Timothy Modise is a South African veteran journalist, broadcaster, public speaker and philanthropist. Boasting over thirty years in broadcast media and journalism, Modise has worked for various radio and TV stations of the SABC, M-Net, Primedia, BBC and Power FM across different formats from music, current affairs and talk shows. He was inducted in the Radio Hall of Fame in 2011.

==Broadcasting==
Although grounded in the music formatted stations for five years of his early broadcasting career, the veteran journalist transitioned to the talk format in 1988. He later introduced politically oriented talk, participating extensively in the coverage of the transition from 'apartheid' to the new 'constitutional democracy', reporting and commenting on the unbanning of the ANC and other liberation movements, the release of political prisoners, the uprisings, and subsequent negotiations that ushered in the South Africa of today. He provided voter education on his programmes, hosted the debates leading to the elections of 1994 which he also covered on both radio and TV. His highlight was being a panelist on the Mandela/De Klerk debate which was broadcast to a global audience of 800 million. He has interviewed all South African Presidents since 1990.

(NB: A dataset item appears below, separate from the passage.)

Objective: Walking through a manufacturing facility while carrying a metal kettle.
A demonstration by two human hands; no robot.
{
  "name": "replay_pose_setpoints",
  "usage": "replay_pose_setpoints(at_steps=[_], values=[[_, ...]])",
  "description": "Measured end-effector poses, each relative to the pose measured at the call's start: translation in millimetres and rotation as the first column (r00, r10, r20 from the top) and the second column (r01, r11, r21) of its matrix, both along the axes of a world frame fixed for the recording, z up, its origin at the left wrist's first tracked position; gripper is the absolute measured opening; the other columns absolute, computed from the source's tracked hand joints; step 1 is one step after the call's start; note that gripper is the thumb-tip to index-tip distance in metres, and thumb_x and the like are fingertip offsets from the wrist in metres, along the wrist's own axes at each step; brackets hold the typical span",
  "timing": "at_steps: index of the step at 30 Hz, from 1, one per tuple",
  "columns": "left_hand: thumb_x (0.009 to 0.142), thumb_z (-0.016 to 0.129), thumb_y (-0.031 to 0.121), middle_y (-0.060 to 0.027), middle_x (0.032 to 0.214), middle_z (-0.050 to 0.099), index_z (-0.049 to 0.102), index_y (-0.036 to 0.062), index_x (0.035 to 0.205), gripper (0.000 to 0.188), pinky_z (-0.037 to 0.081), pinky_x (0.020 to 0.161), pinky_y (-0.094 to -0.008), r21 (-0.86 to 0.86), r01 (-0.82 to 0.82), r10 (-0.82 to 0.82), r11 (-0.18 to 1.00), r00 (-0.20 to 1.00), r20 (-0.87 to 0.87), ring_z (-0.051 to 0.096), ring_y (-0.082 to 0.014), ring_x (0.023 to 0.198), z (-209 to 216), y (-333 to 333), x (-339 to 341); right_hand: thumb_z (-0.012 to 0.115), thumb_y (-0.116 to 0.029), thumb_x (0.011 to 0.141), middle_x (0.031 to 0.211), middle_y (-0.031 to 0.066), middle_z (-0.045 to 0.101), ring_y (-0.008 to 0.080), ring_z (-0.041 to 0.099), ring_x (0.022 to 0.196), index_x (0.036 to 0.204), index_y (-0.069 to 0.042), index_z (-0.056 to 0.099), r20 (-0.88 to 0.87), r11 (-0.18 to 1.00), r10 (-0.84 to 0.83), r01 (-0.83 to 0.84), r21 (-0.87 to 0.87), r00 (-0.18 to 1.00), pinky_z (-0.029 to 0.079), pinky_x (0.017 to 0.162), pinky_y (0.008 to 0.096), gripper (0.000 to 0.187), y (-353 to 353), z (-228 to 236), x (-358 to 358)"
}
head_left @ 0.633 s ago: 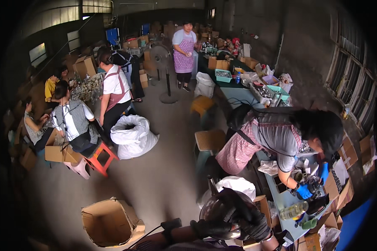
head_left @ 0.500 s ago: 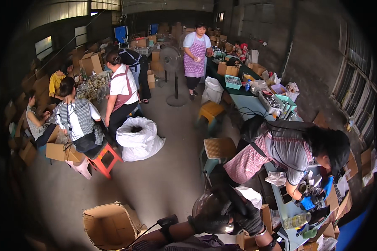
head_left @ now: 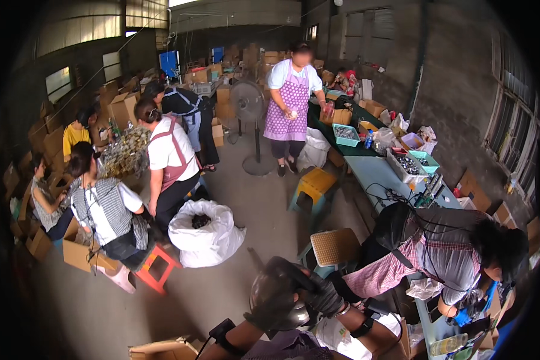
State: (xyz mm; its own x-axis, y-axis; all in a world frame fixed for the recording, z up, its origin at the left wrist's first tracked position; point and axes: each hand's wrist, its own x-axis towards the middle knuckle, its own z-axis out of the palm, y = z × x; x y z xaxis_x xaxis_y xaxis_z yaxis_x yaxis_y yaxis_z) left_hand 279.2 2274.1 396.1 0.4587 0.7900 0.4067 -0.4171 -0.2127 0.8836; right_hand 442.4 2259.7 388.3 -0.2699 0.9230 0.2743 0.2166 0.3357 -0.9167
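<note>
Round shiny thing (head_left: 260, 290): it has moved left in the view since the last picture, and both hands have gone with it. It is held up in the air, left of the near end of the blue-grey counter (head_left: 429, 321).
Left hand (head_left: 275, 312): in a dark glove, pressed around the low side of the round thing. It is too dark to count the fingers.
Right hand (head_left: 321, 297): in a dark glove too, gripping the right side.
White bag (head_left: 351, 336): it is under the right arm, left of the counter's edge.
Cardboard box (head_left: 168, 348): most of it showed before; now just the top peeks in at the bottom.
Person in a purple apron (head_left: 288, 108): looks bigger now, with one arm reaching toward the green-topped counter.
Leaning co-worker (head_left: 438, 246): bends over the blue-grey counter, as before, with blue gloves on.
Clear bottle (head_left: 449, 344): lies near that counter's near end.
</note>
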Motion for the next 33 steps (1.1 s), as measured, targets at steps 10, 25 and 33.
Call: replay_pose_setpoints(at_steps=[10, 25, 33], values=[[0.079, 0.061, 0.033, -0.0061, 0.124, 0.046, 0.033, 0.0021, 0.136, 0.070, 0.033, 0.100, -0.0337, -0.603, 0.427, -0.414, 0.674, 0.894, 0.170, 0.043, -0.0185, 0.116, -1, 239, 41, 0.059, -0.013, 0.083, 0.114, 0.0096, 0.056, 0.0216, 0.055, 0.105, 0.124, 0.001, 0.046, -0.204, 0.997, -0.045, 0.056, 0.048, 0.978, 0.042, 0.094, 0.0323, 0.045, 240, -4, 44], [0.090, 0.048, 0.009, -0.0089, 0.134, 0.038, 0.032, 0.0031, 0.134, 0.048, 0.026, 0.106, -0.0338, -0.074, 0.646, -0.648, 0.760, 0.746, -0.155, 0.035, -0.0197, 0.124, -23, 639, 188, 0.052, -0.022, 0.092, 0.134, 0.0134, 0.042, 0.0221, 0.044, 0.121, 0.140, -0.004, 0.027, -0.011, 0.930, -0.367, 0.367, 0.009, 0.930, 0.037, 0.098, 0.0334, 0.056, 548, -8, 173], [0.079, 0.064, 0.010, -0.0062, 0.124, 0.047, 0.034, 0.0037, 0.129, 0.059, 0.033, 0.101, -0.0294, 0.130, 0.558, -0.485, 0.820, 0.797, -0.360, 0.041, -0.0133, 0.117, -84, 777, 308, 0.060, -0.023, 0.087, 0.107, 0.0135, 0.060, 0.0162, 0.059, 0.087, 0.132, 0.003, 0.038, -0.124, 0.771, -0.636, 0.635, -0.051, 0.762, 0.045, 0.083, 0.0294, 0.056, 666, 9, 253]])
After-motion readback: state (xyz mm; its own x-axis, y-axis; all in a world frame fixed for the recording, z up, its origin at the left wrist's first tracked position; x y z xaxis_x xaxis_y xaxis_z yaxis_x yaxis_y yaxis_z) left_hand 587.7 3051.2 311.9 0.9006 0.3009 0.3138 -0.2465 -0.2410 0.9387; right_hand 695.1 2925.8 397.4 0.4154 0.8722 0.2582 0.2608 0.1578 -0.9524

He continues to cover South African public affairs and through his company FGPMedia, produces his own TV shows as well as his radio show on @touchhdonline. Tim Modise hosts his own current affairs shows on eNCA called ‘The Modise Network ‘ and another on Soweto TV called Tonight with Tim Modise. He also promotes entrepreneurship with research company Plus94 Research, collaborating on their support platform called BizNexus.

==Other work==
Tim Modise has also worked as a political analyst for AMB Securities & HSBC, a columnist for City Press newspaper and was appointed the founding chairman of Proudly South African by President Thabo Mbeki. He briefly worked as Chief Communications Officer of 2010 World Cup and later became CEO of Sizwe IT, a technology company.
He has started a digital publication called Modise.net to promote entrepreneurship and the South African economy. He is a public speaker who has also given keynote speeches at graduation ceremonies of universities of Cape Town, Tshwane, UNISA and Wits. He has moderated and facilitated a variety of conferences and MC’d major events including Cape Town Jazz, Mandela 85 Birthday Ubuntu Awards & the Loerie Awards with Fran Drescher and Louis Gossett Jr. He is involved in education and health sectors in his home community of Garankuwa as patron of the Tim Modise Primary School, member of Sefako Makgatho University and board member of George Mukhari Hospital.

==Recognition==
He has received numerous awards for community development, communication, broadcasting, reconciliation from IJR & Archbishop Tutu as well as for human rights from the Jaime Brunet Foundation, University of Navarro in Spain.

==Education and personal life==
He obtained Advanced Management Diploma (AMP) from Henley Business School, Marketing Certificate UNISA, Financial Management Diploma from Damelin. Modise lives with his children in Kyalami, Johannesburg and enjoys music and reading biographies, world current affairs and developments.